→ Problem description
Return all lines in the data where the string "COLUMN" can be found.

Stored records
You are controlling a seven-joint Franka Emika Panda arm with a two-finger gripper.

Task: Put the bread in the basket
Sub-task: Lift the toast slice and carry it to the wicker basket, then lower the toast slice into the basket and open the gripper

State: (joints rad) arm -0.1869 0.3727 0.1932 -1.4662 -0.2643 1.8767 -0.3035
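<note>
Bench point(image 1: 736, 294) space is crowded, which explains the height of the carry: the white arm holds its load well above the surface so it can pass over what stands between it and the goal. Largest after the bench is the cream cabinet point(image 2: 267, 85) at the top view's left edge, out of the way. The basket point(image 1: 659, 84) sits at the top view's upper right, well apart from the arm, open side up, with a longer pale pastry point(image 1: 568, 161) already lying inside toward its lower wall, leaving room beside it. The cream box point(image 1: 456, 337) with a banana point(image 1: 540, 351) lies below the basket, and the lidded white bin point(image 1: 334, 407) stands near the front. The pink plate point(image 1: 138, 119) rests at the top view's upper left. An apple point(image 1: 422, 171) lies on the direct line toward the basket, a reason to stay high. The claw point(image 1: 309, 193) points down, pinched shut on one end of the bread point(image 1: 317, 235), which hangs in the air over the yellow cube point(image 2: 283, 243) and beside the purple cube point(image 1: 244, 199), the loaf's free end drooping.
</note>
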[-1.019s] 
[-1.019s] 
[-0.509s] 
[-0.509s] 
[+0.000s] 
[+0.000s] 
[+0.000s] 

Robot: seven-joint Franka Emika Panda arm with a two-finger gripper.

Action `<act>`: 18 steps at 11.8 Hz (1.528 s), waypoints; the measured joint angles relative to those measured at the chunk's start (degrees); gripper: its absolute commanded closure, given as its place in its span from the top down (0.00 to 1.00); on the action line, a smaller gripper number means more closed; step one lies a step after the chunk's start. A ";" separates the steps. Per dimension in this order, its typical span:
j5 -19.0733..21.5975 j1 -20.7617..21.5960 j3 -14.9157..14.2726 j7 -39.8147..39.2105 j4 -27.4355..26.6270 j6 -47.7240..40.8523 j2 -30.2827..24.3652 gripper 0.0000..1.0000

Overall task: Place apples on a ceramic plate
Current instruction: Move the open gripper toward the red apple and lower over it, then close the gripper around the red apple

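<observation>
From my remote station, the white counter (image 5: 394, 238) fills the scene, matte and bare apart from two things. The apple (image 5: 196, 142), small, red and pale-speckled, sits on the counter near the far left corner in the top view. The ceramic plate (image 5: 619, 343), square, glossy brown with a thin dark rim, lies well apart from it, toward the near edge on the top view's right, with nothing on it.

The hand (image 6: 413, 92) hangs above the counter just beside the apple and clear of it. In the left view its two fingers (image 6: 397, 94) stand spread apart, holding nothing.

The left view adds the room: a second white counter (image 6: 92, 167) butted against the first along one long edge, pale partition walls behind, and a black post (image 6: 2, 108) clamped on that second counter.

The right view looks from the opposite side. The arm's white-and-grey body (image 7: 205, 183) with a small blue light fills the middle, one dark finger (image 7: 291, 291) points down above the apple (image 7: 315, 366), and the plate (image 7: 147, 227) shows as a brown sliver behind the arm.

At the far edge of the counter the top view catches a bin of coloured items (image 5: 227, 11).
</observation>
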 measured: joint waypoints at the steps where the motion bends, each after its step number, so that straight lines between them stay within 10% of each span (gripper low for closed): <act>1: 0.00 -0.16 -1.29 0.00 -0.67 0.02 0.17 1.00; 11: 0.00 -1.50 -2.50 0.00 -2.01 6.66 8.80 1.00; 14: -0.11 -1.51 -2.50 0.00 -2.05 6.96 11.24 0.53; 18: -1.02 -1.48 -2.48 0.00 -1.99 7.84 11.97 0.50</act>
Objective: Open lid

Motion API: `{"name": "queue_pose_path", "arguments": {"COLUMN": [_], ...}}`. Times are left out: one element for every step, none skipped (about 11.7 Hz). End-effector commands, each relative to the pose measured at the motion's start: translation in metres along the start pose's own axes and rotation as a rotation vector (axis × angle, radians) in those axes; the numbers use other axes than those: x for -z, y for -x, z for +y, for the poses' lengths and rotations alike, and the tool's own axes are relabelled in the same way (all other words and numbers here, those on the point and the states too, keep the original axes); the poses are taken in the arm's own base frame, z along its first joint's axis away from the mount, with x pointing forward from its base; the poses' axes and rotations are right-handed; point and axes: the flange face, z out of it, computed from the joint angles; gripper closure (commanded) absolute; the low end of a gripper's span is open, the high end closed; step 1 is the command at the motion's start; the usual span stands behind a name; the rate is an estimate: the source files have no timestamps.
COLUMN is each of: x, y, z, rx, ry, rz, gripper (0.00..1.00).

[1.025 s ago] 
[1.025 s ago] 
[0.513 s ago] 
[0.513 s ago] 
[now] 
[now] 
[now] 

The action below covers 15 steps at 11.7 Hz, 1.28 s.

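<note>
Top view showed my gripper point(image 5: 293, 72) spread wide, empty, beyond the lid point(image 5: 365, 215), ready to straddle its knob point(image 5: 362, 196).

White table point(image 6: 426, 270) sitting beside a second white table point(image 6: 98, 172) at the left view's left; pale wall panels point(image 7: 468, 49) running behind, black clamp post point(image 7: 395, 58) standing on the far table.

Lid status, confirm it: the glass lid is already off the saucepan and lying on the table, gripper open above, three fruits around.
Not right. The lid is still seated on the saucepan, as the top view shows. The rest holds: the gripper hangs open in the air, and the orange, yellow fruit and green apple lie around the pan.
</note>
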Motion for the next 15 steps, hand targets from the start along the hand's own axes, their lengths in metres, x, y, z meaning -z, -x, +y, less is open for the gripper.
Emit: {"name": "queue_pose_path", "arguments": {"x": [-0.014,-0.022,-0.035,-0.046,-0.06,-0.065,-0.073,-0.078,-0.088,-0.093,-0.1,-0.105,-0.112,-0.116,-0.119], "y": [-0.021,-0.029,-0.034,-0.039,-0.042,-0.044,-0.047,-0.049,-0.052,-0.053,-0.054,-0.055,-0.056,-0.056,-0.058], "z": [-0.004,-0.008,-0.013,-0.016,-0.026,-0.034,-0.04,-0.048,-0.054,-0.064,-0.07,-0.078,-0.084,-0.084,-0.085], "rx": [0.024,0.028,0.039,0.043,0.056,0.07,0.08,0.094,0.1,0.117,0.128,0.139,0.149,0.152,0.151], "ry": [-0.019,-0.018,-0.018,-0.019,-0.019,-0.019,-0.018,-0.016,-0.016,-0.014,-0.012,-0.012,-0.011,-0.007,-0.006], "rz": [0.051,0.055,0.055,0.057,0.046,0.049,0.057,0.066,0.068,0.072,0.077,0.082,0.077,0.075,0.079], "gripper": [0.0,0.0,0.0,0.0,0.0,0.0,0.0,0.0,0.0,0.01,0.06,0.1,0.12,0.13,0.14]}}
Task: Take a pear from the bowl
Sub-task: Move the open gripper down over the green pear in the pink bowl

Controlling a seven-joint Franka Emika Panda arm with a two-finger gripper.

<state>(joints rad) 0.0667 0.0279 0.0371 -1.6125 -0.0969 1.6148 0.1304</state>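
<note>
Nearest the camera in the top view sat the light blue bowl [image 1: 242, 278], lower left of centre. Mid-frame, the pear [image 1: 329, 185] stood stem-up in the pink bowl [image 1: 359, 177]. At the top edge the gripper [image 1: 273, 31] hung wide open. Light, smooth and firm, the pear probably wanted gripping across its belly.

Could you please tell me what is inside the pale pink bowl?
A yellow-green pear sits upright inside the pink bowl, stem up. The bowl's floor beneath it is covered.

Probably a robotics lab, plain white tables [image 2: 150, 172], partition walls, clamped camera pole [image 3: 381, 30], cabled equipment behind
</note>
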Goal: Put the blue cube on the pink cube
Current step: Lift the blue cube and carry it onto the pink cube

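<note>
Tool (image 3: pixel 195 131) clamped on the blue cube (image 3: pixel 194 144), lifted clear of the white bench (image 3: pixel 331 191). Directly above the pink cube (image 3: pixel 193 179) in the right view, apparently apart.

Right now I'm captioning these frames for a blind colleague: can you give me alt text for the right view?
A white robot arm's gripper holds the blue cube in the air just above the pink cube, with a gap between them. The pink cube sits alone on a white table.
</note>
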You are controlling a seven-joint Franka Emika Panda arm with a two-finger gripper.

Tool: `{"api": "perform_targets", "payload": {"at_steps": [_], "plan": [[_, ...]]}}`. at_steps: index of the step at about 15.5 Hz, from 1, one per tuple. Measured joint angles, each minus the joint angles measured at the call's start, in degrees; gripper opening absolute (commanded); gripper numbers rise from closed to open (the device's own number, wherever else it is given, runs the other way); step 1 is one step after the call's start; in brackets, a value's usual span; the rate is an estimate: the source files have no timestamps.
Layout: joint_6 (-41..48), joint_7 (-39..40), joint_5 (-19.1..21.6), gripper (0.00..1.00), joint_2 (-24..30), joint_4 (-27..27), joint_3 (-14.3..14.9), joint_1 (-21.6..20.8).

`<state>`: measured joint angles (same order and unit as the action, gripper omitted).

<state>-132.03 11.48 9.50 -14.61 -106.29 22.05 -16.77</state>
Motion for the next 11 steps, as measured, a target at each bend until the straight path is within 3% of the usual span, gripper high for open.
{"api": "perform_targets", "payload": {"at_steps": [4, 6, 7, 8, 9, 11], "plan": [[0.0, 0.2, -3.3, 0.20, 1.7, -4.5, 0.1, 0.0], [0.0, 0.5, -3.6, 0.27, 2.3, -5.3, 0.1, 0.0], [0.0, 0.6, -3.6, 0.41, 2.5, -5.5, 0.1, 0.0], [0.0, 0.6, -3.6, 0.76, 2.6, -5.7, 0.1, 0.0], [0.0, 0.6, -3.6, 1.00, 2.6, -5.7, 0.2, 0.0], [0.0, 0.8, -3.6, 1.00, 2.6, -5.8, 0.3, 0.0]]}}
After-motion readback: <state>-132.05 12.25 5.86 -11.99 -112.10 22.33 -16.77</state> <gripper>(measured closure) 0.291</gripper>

→ Solution to this task
Motion API: `{"name": "queue_pose_path", "arguments": {"COLUMN": [_], ...}}`. Times are left out: one element for every step, none skipped (about 11.7 Hz). End-effector commands, each relative to the pose measured at the motion's start: translation in metres along the start pose's own axes and rotation as a rotation vector (axis × angle, radians) in those axes; the numbers use other axes than those: x for -z, y for -x, z for +y, for the poses' lengths and rotations alike, and the tool's own axes are relabelled in the same way (all other words and numbers here, those on the point and the states too, keep the original axes); the poses are taken in the arm's own base frame, z along its first joint's axis away from the mount, with x pointing forward from its base; the poses' axes and rotations are right-handed; point and axes: the flange face, z out of it, computed from the joint angles; gripper closure (commanded) absolute; the low end of a gripper's span is open, the high end closed; step 1 is the command at the motion's start; the usual span stands behind a name; the rate is an estimate: the source files have no timestamps.
COLUMN is each of: x, y, z, rx, ry, rz, gripper (0.00..1.00).

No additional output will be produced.